The good folks at irc.libera.chat (#freebsd and #freebsd-desktop) came to my rescue. Following their advice I installed drm-kmod and added kld_list="i915kms" to /etc/rc.conf. After re-booting the machine I had what I wanted: both the VGA and the HDMI monitors came alive with an extended desktop. Using arandr I positioned the monitors to my liking and saved the configuration script in ~/.screenlayout; added the script to "Application Autostart" section in "Session and Startup"   of "Settings Manager." 
I'm posting this in the hope that FreeBSD newbies like myself would find it useful if they ever try a dual monitor installation.


----------



## Geezer (Jul 26, 2021)

It is all there in Xfce already.


----------



## orhankur (Jul 26, 2021)

In my case, without installing drm-kmod the display section showed only one monitor called "default". No other monitor was available to configure the desktop.


----------



## Geezer (Jul 27, 2021)

orhankur said:


> In my case, without installing drm-kmod the display section showed only one monitor called "default". No other monitor was available to configure the desktop.



Yes!

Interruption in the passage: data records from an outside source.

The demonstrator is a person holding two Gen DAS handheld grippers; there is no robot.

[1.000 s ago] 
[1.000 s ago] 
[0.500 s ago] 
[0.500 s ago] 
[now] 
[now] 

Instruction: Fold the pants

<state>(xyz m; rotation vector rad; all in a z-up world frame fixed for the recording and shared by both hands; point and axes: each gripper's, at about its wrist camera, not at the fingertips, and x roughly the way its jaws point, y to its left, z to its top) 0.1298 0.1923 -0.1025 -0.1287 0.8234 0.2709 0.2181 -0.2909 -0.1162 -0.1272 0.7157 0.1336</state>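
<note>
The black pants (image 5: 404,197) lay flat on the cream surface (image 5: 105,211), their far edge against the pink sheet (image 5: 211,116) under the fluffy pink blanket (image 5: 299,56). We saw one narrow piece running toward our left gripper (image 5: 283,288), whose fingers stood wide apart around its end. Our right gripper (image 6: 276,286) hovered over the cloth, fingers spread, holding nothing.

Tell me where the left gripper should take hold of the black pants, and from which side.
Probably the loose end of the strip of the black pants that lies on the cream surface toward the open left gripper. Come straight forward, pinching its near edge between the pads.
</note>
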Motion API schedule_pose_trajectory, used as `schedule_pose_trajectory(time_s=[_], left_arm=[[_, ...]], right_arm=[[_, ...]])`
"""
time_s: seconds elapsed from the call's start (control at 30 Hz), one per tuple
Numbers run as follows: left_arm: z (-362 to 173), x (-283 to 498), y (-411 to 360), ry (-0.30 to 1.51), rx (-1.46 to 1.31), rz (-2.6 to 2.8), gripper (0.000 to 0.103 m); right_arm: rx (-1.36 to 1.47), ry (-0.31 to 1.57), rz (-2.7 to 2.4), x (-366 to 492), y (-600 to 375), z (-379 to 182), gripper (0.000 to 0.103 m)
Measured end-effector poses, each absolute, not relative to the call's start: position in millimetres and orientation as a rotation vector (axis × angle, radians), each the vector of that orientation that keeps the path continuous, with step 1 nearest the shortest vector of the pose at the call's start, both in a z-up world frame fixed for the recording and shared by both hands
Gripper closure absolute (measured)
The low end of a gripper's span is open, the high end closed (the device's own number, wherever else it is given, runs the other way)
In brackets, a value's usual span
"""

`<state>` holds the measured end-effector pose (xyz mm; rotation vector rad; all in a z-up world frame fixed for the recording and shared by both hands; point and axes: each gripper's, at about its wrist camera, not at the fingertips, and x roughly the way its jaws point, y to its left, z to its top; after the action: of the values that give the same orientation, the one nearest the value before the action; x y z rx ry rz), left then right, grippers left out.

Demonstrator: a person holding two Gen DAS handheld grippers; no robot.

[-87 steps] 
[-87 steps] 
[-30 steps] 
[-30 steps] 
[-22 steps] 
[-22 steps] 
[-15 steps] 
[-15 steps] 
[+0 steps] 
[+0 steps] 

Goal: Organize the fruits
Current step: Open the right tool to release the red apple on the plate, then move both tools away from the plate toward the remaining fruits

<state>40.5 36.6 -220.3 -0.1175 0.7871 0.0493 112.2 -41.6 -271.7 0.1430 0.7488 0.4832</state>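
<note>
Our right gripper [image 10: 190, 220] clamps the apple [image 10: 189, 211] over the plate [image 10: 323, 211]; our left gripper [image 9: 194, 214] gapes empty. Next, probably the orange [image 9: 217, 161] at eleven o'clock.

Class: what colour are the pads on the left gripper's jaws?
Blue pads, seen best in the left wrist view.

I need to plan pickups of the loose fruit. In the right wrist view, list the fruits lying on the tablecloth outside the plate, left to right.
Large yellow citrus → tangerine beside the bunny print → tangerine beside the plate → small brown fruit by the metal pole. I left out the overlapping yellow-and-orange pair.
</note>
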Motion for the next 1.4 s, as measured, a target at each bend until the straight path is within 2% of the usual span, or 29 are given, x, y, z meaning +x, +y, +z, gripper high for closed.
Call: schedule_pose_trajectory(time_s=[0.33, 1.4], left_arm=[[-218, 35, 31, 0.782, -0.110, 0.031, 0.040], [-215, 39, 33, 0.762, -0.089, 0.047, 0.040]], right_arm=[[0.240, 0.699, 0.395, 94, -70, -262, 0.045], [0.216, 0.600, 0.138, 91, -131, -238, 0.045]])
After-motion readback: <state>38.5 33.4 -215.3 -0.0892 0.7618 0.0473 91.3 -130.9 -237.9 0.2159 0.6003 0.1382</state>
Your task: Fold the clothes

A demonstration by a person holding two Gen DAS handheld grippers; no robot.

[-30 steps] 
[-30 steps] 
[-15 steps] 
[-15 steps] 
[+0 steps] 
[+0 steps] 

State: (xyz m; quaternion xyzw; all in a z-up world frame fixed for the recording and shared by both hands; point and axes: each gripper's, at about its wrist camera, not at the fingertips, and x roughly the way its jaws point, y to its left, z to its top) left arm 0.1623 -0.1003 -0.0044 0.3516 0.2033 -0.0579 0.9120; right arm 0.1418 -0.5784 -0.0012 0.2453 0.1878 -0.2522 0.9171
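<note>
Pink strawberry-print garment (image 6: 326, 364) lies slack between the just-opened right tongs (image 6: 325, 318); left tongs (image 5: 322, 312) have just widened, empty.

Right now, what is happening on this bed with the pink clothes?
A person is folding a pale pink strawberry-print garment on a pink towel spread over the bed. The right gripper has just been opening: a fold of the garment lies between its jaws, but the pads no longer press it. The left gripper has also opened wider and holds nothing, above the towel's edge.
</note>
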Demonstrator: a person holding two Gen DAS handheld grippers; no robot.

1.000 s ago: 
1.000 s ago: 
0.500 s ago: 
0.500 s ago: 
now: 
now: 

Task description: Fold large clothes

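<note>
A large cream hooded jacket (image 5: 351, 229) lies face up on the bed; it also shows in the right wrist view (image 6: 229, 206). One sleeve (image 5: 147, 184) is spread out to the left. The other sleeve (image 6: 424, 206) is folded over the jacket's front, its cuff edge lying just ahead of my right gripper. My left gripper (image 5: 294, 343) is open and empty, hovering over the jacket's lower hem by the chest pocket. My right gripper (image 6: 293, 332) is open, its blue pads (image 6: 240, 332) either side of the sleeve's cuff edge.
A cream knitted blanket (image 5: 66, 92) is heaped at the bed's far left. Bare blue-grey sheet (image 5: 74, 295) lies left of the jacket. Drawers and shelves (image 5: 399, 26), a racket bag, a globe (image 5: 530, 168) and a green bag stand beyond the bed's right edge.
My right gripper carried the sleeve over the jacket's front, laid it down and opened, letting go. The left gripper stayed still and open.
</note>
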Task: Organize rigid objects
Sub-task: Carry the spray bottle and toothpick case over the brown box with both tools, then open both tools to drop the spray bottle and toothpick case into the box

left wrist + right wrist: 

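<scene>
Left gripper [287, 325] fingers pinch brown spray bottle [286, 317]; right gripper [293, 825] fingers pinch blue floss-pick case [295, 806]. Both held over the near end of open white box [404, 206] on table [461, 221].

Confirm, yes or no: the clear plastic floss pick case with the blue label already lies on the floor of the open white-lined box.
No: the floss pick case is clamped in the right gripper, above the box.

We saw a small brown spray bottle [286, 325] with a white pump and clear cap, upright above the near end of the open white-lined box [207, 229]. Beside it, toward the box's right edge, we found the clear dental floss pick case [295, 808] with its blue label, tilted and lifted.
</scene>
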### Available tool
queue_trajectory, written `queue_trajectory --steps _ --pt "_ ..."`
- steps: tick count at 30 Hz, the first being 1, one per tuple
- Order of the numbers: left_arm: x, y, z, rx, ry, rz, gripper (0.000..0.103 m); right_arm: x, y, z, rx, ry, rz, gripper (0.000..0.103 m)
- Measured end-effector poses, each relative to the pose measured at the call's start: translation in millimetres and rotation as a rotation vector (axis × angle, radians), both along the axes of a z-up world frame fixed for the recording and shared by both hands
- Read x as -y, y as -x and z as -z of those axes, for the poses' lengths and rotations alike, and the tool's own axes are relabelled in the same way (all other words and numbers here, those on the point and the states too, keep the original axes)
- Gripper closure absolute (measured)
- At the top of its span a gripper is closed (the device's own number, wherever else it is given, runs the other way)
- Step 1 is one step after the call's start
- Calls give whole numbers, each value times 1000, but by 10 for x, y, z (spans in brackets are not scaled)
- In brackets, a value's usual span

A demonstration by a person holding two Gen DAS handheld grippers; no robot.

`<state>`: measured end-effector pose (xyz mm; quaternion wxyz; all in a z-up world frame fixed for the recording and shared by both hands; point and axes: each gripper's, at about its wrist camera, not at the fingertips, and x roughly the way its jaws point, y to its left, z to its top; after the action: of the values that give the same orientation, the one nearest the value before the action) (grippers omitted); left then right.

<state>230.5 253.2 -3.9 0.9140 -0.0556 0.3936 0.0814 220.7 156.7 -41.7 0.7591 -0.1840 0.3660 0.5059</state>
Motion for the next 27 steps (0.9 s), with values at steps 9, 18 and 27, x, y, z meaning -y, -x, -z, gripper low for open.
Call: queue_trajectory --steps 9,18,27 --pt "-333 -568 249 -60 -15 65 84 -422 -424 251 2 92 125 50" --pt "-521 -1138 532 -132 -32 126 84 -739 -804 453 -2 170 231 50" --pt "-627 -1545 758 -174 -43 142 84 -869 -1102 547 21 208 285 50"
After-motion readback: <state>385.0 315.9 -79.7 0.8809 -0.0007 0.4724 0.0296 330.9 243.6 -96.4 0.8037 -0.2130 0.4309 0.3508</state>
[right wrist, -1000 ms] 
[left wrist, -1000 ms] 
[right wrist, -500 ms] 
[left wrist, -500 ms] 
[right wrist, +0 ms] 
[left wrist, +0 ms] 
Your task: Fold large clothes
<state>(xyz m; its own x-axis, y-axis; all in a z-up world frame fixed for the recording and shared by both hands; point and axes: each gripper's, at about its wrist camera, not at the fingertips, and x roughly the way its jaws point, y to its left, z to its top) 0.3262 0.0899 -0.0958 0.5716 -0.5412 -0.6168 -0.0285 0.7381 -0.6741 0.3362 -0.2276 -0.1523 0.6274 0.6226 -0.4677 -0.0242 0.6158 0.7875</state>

Exactly.


----------



## scottro (Jul 27, 2021)

For me, using nvidia-settings, I was able to easily do it through a GUI. Yeah, shame on me, but but it was nice and easy, and every so often, a GUI tool is useful.


----------



## astyle (Jul 27, 2021)

@OP : graphics/drm-kmod should be installed pretty much by default if you want a graphical desktop like XFCE or KDE... The reason it's not in base.txz or sources.txz install sets is because it's a sizable package that tries to accommodate a wide range of GPU's, both integrated and discrete. If you don't install graphics/drm-kmod, you'll be limited to coloring your command line output in all colors of the rainbow.  For that, look for posts by vermaden in the "Blogs and Newsfeeds" section of these forums, it's surprisingly interesting.


----------



## SirDice (Jul 27, 2021)

astyle said:


> The reason it's not in base.txz or sources.txz install sets is because it's a sizable package that tries to accommodate a wide range of GPU's, both integrated and discrete.


If it was part of the base OS it would have to be updated through a system update. As a port it's much easier to provide frequent updates to it.


----------



## vermaden (Jul 27, 2021)

astyle said:


> @OP : graphics/drm-kmod should be installed pretty much by default if you want a graphical desktop like XFCE or KDE... The reason it's not in base.txz or sources.txz install sets is because it's a sizable package that tries to accommodate a wide range of GPU's, both integrated and discrete. If you don't install graphics/drm-kmod, you'll be limited to coloring your command line output in all colors of the rainbow.  For that, look for posts by vermaden in the "Blogs and Newsfeeds" section of these forums, it's surprisingly interesting.


Thanks - just one note ... some of the 'posts' in the 'Blogs and Newsfeeds' may be out of date because often when I get feedback from people about the topic I wrote about I fix/modify the blog posts on my https://vermaden.wordpress.com/ blog. It may just have more accurate and up to date information.

Regards.


----------